FNP – Quem é o porta voz hoje do entreguismo?
Hoje tem vários. A grande mídia como O Globo, O Estado de SP, Folha de SP, as cinco ou seis famílias que dominam os veículos de comunicação de massa são os grandes porta vozes desse entreguismo nacional. Eles criam essa cultura favorável, sempre dizendo que a Petrobrás é um antro de corrupto, que só tem roubo, que as pessoas são incompetentes, que a Petrobrás não sabe fazer, que é dinheiro público jogado fora, que é melhor fazer outra coisa com o dinheiro ou então que o estado gasta mal, gasta errado. E esse discurso de que o mercado só tem virtudes e o estado só tem defeito que a grande mídia utiliza. Eles são os grandes porta vozes do entreguismo no Brasil.

FNP -Qual é a saída para a Petrobrás e para o pré-sal brasileiro?
O que pode ser feito e o que deve ser feito é mobilização da sociedade, mobilização popular.

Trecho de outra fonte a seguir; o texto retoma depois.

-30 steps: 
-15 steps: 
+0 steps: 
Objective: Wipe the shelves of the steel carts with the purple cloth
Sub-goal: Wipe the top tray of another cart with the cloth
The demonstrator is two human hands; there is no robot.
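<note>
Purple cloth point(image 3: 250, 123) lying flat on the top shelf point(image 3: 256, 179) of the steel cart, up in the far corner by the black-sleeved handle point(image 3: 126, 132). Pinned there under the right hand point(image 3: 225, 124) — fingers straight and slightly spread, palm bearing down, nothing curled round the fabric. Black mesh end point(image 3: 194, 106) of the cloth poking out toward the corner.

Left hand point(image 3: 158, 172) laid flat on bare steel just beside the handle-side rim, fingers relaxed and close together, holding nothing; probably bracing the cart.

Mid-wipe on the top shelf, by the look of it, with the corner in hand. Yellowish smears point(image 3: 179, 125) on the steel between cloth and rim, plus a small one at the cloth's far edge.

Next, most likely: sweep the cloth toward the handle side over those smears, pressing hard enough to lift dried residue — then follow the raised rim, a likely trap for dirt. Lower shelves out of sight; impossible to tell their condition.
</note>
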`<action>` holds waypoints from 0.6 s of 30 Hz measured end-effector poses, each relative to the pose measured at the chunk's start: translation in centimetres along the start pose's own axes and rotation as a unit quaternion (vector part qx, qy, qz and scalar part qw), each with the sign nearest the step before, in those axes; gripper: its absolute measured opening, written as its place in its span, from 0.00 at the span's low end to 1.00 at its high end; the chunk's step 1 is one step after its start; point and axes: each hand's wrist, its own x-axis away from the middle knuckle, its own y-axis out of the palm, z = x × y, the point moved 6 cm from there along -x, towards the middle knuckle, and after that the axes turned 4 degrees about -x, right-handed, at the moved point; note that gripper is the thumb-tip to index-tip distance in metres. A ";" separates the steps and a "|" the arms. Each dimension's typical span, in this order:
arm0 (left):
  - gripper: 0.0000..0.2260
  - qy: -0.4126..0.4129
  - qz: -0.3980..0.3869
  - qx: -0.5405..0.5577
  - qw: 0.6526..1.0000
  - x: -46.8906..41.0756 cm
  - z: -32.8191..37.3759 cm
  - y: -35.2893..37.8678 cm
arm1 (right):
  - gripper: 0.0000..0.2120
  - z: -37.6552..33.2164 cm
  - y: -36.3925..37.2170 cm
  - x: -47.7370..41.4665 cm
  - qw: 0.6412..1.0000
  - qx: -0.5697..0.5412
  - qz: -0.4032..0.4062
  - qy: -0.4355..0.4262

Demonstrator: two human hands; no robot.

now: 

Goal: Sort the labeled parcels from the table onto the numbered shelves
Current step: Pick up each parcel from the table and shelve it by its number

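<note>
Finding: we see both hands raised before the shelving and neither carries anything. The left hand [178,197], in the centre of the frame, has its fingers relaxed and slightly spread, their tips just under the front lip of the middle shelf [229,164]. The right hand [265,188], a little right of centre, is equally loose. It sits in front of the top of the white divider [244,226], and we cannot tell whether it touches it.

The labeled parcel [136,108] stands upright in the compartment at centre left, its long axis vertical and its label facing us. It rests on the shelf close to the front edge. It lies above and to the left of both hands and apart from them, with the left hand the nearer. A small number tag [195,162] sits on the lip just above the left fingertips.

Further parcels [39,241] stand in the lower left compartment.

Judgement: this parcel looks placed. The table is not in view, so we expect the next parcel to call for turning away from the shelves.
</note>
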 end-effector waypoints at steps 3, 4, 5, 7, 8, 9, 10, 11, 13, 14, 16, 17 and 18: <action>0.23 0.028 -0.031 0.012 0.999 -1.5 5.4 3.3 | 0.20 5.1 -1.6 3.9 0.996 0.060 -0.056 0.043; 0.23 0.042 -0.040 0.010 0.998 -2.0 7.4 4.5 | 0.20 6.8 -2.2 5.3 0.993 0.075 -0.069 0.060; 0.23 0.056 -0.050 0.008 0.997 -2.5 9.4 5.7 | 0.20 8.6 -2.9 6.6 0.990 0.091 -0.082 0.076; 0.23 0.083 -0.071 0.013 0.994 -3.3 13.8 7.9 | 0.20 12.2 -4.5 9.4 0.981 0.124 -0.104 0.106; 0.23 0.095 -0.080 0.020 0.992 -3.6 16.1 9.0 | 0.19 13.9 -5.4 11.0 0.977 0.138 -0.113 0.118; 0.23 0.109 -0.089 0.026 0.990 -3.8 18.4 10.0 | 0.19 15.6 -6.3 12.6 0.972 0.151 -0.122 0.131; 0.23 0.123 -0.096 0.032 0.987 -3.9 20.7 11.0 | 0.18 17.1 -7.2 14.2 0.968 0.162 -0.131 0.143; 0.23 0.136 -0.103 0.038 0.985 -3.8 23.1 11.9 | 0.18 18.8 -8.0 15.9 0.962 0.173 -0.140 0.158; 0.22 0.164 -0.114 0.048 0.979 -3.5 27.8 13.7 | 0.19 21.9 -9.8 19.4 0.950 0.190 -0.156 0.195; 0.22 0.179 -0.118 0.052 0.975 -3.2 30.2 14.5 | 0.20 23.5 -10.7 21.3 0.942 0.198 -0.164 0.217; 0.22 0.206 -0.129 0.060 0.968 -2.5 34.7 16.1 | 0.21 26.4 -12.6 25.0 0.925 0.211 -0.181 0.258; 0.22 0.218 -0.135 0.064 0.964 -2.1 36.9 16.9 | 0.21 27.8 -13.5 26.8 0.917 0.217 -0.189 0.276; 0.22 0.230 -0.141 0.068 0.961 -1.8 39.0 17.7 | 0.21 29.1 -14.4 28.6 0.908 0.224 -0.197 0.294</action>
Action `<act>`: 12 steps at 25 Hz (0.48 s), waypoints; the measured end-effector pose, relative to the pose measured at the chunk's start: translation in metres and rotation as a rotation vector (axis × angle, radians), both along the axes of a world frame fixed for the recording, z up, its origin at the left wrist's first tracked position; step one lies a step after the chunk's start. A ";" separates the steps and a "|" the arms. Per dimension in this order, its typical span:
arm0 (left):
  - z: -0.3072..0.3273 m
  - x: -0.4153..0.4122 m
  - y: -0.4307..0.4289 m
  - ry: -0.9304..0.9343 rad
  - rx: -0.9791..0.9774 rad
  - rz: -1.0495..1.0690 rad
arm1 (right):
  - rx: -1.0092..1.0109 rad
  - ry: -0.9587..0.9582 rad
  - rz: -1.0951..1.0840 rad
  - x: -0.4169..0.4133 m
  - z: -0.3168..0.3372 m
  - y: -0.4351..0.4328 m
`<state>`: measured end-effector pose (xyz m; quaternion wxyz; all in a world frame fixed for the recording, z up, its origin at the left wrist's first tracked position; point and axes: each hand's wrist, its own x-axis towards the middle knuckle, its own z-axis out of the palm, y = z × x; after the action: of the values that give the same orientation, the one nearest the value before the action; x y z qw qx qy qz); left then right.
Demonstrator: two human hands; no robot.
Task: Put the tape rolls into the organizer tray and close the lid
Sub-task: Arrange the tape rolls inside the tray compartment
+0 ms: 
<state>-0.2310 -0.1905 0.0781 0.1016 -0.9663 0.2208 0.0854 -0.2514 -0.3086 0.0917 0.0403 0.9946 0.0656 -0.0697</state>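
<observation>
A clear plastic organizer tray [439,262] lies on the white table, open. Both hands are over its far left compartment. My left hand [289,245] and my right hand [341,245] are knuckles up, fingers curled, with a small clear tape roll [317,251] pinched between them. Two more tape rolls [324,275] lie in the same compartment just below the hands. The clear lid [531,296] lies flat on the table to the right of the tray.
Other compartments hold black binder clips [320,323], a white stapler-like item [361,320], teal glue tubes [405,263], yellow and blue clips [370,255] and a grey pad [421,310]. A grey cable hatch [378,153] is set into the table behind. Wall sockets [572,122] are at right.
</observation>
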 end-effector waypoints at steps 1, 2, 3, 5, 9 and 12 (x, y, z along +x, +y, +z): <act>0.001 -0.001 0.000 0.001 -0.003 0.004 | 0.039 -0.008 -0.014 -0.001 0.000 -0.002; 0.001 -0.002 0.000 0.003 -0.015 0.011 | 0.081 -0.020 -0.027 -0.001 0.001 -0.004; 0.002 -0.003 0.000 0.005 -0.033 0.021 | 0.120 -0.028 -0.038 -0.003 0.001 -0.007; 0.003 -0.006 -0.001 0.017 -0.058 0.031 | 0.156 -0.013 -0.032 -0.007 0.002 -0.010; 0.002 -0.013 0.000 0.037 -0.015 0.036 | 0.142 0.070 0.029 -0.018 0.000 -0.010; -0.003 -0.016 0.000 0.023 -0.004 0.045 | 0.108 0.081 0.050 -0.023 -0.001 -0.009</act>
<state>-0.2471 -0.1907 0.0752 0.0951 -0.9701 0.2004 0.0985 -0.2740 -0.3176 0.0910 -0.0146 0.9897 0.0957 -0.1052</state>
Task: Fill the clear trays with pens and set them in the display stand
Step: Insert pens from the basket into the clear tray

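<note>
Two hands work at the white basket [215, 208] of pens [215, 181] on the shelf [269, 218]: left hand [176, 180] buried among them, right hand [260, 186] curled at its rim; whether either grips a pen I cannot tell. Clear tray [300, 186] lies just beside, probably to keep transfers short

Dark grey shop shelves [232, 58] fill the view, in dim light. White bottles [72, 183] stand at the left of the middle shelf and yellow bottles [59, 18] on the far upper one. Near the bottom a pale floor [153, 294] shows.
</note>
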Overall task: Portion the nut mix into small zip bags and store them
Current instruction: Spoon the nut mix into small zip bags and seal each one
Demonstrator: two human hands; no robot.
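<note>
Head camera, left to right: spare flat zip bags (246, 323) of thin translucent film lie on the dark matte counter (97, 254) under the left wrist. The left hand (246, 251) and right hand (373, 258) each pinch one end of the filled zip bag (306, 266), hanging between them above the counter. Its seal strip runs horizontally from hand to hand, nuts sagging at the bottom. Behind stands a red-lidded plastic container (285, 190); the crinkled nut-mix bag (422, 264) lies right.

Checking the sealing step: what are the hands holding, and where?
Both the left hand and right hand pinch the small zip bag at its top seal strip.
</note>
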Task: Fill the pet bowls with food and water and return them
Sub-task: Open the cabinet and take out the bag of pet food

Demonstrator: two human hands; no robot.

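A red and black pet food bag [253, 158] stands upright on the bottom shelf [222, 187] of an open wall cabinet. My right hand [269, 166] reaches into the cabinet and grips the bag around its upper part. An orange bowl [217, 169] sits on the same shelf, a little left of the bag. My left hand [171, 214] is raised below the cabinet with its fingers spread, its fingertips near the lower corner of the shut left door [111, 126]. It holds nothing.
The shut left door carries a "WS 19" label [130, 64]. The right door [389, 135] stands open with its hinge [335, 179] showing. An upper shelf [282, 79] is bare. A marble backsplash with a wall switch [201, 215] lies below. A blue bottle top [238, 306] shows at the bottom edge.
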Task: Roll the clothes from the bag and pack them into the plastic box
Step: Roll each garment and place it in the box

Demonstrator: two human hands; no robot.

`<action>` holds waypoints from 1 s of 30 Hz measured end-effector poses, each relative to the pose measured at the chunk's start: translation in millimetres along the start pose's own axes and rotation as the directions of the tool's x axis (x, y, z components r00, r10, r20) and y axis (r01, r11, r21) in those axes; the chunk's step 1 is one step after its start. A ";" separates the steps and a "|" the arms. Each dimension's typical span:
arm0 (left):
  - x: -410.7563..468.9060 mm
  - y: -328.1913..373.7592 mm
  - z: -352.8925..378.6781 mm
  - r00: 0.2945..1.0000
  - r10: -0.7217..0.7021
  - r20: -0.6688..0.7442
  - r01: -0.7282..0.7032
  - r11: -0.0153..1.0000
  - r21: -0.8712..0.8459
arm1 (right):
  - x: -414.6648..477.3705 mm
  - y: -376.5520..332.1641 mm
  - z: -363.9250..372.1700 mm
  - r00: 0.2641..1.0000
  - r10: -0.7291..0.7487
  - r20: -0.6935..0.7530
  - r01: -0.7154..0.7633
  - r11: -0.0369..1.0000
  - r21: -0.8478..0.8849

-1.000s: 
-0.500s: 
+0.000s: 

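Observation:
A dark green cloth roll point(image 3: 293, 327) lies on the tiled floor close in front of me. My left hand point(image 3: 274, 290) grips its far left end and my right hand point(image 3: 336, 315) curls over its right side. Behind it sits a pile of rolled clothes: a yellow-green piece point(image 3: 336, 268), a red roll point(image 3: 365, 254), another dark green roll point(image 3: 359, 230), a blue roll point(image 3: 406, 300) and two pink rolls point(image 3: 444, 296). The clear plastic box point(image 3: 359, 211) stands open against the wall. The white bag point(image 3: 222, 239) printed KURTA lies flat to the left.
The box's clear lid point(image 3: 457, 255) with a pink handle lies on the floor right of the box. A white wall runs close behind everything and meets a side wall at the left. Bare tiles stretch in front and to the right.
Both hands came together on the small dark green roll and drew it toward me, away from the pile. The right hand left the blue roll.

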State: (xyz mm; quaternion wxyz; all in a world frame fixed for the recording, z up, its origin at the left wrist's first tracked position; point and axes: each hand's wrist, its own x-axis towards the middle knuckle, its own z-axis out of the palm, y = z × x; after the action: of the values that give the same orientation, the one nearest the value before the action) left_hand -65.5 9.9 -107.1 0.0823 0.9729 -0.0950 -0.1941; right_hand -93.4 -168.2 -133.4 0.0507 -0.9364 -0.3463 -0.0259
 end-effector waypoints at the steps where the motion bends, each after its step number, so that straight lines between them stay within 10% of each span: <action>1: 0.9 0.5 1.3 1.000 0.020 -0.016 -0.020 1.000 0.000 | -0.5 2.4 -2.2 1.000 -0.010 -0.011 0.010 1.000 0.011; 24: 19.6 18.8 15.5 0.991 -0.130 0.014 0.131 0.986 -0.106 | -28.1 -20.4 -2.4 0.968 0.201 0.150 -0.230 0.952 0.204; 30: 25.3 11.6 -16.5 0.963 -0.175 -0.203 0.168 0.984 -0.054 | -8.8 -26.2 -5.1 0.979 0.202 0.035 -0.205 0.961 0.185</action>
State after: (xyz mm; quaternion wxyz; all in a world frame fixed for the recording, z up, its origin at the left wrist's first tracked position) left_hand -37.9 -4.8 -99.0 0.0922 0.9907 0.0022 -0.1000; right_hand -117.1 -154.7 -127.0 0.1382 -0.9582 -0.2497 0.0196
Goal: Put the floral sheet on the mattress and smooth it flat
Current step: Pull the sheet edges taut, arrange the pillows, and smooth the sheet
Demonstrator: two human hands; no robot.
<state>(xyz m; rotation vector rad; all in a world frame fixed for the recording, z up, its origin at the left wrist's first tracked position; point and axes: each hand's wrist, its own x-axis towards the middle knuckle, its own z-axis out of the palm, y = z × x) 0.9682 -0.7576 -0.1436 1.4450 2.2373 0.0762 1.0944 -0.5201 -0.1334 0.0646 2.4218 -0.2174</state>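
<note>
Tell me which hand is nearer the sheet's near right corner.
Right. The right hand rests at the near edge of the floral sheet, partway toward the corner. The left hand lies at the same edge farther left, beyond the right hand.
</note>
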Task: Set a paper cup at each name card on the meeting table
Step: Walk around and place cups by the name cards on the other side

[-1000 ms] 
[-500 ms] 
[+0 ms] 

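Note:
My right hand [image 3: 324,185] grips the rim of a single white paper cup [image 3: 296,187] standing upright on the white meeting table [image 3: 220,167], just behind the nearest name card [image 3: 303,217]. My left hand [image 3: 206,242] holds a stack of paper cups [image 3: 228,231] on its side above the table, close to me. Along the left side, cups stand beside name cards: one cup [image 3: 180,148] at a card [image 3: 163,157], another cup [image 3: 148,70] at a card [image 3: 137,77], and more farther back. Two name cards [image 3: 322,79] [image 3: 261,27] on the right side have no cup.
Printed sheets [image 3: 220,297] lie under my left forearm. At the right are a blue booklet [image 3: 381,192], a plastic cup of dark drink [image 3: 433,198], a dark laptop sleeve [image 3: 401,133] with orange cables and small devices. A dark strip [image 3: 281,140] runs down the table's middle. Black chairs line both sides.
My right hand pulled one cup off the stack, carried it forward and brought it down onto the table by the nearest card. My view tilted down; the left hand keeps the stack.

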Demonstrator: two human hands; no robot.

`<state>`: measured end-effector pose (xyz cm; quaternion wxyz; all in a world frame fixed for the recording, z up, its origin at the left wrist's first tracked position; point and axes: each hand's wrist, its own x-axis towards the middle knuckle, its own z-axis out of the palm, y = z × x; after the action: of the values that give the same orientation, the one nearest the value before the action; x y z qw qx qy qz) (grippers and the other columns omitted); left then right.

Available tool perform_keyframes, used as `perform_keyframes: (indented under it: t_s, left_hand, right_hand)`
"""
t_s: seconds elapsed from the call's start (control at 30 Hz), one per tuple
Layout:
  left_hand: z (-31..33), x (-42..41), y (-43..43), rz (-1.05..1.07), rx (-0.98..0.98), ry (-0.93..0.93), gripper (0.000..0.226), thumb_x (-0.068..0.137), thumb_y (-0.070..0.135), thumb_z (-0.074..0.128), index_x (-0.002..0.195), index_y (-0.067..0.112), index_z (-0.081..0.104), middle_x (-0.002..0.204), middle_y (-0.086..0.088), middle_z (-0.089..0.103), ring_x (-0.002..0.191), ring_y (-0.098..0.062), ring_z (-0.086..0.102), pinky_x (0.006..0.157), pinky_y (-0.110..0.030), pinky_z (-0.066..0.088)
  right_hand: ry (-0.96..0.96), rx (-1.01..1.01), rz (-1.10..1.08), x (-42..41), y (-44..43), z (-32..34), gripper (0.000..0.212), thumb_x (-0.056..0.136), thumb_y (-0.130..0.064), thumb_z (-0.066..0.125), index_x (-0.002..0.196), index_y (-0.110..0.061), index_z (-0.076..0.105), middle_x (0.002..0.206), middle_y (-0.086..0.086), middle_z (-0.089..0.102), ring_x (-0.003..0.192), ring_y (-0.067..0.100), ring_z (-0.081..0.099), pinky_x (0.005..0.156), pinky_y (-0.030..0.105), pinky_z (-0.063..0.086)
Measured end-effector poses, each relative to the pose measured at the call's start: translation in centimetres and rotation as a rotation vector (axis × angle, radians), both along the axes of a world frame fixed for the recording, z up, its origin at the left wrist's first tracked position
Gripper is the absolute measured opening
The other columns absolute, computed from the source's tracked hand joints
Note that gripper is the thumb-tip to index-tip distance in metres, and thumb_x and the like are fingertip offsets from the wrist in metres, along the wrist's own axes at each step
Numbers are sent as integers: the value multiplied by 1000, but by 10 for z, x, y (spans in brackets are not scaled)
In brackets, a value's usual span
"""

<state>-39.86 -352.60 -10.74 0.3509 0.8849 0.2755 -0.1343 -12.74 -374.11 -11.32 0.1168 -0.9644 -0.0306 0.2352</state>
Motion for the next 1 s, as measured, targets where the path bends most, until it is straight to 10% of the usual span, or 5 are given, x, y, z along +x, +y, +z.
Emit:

Os movimentos sociais, os partidos que se identificam com as causas nacionais, populares, com as causas progressistas e precisam se mobilizar, pressionar o legislativo, o judiciário nas ruas, de todas as maneiras para mostrar que a maior parte da opinião pública é contra a entrega das nossas riquezas, é contra a destruição da Petrobrás, que é contra o desmonte do Estado brasileiro. O único jeito de impedir isso é com manifestações populares e pressão popular, senão, eles vão passar com tudo e quando a gente perceber, vai demorar décadas para reverter os efeitos negativos. Eu acho que tem que ficar claro que a questão do petróleo é uma questão fundamental. A gente tá discutindo aqui a questão do pré-sal e o que vai ser o Brasil no século XXI. Se o Brasil entregar o pré-sal e virar um mero exportador de óleo cru, vamos voltar a ser uma economia primária exportadora, cuja agora o carro chefe, que já foi o café, já foi o açúcar, já foi o ouro, agora vai ser o petróleo, até o petróleo acabar ou deixar de ser interessante. Nós tínhamos que utilizar esse recursos para investir no nosso próprio desenvolvimento, em inovação tecnológica, em educação, na saúde, na formação de um parque industrial mais avançado, autônomo, e que nos dê possibilidade de garantir um futuro melhor para o país e para o seu povo. Não simplesmente usar uma riqueza natural e jogar fora.